The three different productivity measures are featured and defined below in italics. There are six different levels used in the evaluation matrix to arrive at Return On Investment (ROI) rankings from 1-6.

Basic Return on Investment index: This measure rates school districts on how much academic achievement a district gets for each dollar spent relative to other districts in their state. We adjusted for a variety of factors including cost-of-living differences as well as higher concentrations of low-income, non-English-speaking, and special education students to avoid penalizing districts where education costs are higher. Green Island received a ranking in the orange - we were considered in the bottom third in spending and the bottom third in achievement. This is the fourth level of six levels - with red representing the lowest (1) and green the highest (6).

Adjusted Return on Investment index: Measure that uses the same approach as the Basic Return on Investment index or Basic ROI (see entry below), but applies a statistical method called a state-level regression analysis to adjust each district’s spending for the different costs associated with serving larger concentrations of low-income, non-English-speaking, and special education students in its state. The adjustments or weights used in the Basic ROI are often not sensitive enough to account for spending differences within states. Green Island once again received the orange ranking, meaning that after adjustments were made to account for demographics, we remained with a score of 4 out of 6.
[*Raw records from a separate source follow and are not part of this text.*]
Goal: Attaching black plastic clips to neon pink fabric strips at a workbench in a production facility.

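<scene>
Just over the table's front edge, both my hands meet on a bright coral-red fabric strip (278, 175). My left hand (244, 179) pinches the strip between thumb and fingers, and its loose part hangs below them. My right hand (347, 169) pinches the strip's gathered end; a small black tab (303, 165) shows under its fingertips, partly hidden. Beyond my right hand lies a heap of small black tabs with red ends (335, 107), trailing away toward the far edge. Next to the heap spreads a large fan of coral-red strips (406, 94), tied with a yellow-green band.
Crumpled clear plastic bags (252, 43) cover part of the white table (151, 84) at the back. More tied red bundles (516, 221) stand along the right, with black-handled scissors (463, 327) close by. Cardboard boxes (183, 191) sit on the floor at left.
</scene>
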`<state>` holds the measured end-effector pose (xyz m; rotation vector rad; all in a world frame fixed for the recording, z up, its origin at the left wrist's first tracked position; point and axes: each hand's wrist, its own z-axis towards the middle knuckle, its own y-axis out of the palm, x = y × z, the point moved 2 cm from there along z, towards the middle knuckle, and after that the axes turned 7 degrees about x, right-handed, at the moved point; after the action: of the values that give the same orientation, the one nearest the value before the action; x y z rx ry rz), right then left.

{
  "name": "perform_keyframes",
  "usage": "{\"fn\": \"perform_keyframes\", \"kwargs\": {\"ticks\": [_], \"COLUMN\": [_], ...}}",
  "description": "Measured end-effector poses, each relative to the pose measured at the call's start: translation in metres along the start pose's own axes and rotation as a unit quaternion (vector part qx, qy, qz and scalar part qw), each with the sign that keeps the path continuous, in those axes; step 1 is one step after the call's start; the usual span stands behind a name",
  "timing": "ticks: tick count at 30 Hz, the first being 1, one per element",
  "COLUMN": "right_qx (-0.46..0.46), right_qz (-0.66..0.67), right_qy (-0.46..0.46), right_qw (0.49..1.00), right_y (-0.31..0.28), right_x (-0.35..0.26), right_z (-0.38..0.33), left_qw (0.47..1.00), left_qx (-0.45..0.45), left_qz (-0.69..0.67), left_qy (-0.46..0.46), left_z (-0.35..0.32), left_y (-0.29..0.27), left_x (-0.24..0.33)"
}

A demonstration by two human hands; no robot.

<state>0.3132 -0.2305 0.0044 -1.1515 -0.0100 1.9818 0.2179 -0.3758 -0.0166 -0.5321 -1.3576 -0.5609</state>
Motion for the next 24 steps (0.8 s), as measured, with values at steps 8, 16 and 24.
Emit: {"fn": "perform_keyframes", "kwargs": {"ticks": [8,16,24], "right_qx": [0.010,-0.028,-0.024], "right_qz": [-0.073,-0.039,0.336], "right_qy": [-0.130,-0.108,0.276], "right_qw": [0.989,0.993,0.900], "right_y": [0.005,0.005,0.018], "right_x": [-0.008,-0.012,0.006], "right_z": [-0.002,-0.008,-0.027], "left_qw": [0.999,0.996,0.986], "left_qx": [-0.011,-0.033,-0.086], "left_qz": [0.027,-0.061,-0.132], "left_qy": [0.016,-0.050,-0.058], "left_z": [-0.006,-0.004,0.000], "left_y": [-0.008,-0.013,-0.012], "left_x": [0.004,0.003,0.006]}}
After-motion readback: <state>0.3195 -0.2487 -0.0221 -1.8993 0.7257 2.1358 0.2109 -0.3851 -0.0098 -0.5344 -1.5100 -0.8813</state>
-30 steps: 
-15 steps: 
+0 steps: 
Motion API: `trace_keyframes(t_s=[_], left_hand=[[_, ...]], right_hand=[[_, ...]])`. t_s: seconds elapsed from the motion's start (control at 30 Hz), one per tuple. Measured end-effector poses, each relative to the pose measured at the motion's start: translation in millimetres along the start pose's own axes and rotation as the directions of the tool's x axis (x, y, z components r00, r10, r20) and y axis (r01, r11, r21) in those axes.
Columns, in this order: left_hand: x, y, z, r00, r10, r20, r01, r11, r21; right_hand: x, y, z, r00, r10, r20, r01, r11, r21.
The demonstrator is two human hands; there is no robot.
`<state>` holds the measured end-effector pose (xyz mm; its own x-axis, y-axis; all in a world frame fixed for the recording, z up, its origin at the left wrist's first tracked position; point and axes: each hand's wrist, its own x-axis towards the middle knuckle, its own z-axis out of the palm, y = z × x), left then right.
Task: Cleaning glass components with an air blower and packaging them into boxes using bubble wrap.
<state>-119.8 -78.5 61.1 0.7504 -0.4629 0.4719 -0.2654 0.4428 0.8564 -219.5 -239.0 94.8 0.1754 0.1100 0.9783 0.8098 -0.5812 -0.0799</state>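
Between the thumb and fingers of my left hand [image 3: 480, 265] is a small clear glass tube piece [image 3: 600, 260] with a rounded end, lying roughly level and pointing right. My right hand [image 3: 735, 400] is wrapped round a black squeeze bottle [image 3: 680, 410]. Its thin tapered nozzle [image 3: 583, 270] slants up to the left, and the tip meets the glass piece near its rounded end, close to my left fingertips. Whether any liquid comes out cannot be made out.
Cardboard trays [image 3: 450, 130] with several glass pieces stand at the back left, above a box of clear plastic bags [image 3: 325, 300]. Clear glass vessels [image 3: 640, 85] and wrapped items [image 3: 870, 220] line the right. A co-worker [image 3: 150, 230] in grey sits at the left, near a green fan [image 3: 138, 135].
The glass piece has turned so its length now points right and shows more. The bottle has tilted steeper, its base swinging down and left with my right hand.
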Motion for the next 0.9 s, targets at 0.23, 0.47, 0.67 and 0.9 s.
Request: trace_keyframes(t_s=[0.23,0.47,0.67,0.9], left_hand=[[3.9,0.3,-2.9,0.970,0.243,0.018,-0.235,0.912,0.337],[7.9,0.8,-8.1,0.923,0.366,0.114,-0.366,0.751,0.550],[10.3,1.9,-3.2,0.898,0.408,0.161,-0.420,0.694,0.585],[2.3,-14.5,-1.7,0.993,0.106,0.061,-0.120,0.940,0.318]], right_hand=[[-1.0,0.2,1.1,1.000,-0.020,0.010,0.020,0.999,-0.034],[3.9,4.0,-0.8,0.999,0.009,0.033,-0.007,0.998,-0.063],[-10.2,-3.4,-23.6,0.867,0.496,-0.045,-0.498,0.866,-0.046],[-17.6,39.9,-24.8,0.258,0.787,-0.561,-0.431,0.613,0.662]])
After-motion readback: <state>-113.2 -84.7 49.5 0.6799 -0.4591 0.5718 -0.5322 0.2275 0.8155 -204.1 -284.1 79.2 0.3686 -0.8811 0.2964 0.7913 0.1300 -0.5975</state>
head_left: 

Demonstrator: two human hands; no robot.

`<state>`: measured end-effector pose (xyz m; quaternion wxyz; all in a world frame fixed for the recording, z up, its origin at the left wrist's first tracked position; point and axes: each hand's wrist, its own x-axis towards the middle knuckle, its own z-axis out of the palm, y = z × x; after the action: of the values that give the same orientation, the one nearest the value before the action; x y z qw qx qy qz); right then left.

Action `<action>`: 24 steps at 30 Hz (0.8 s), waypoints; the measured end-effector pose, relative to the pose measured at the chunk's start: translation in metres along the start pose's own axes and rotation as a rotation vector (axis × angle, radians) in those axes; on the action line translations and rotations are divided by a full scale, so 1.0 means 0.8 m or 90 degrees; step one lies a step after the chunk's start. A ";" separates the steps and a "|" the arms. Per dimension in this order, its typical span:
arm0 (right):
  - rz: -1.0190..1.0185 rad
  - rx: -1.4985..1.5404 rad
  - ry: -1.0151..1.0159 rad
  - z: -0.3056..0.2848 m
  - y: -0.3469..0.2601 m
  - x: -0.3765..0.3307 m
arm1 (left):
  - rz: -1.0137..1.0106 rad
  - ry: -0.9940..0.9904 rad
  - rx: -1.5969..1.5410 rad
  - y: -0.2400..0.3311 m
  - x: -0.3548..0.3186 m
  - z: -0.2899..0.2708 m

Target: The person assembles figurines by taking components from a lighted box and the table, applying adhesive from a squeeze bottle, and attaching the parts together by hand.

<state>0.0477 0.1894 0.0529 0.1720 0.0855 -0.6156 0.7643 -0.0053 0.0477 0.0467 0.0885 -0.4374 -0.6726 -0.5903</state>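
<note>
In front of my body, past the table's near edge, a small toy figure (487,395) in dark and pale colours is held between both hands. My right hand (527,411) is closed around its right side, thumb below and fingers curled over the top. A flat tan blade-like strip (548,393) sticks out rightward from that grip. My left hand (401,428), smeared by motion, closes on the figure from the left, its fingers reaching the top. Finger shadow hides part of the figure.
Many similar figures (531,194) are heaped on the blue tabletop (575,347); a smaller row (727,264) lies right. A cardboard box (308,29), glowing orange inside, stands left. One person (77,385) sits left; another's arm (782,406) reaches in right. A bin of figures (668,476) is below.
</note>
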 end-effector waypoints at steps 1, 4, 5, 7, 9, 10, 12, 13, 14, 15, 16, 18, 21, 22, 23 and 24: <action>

Predicted efficiency index: Index measuring whether a district's achievement is higher or lower than would be predicted after accounting for its per-pupil spending and percentage of students in special programs such as students receiving subsidized lunches. Under this approach a low-achieving district could get high marks if it performed better than predicted. Lowering academic expectations for students from disadvantaged backgrounds, however, is not a policy position the Center for American Progress supports.
The first two measures rate districts based on the achievement that school systems produce compared to their expenditures after controlling for factors outside the district’s control. In contrast, the predicted efficiency measure doesn’t compare achievement to spending. Instead, the approach rates districts on the results of their predicted achievement after controlling for factors outside their control. This distinction is important. The first two approaches attempt to measure how much “bang for the buck” a school district gets.
Technically, then, this approach does not evaluate districts against an evaluation matrix, nor does it weight or predict the amount that a school district spends on education. Instead, we used a regression analysis to predict what achievement a district should have relative to other districts in the state given its spending and percentage of students in special programs. Green Island received a darker orange ranking, showing that the district actually performed at a more efficient rate than expected. That is, when accounting for the demographics of the district, and the spending of the district, Green Island performed at a rate of efficiency higher than one would predict because the anticipated ranking was either medium cost with low achievement, or higher costs and medium achievement - neither of which are an efficient use of funds.

This was one of several methods used to assess school performance. Judging educational outcomes is a particularly difficult analysis - more than can be described in a single sentence or in one breath - like a sound bite or bumper sticker philosophy.

The bottom line --- the voters within each community should have the right to exercise their analysis on the Return On Investment for their tax dollars when they vote on their local school budget in May to determine whether the district budget is approved and what level they find appropriate -- with the right to exceed a 2% tax cap if they feel it is justified.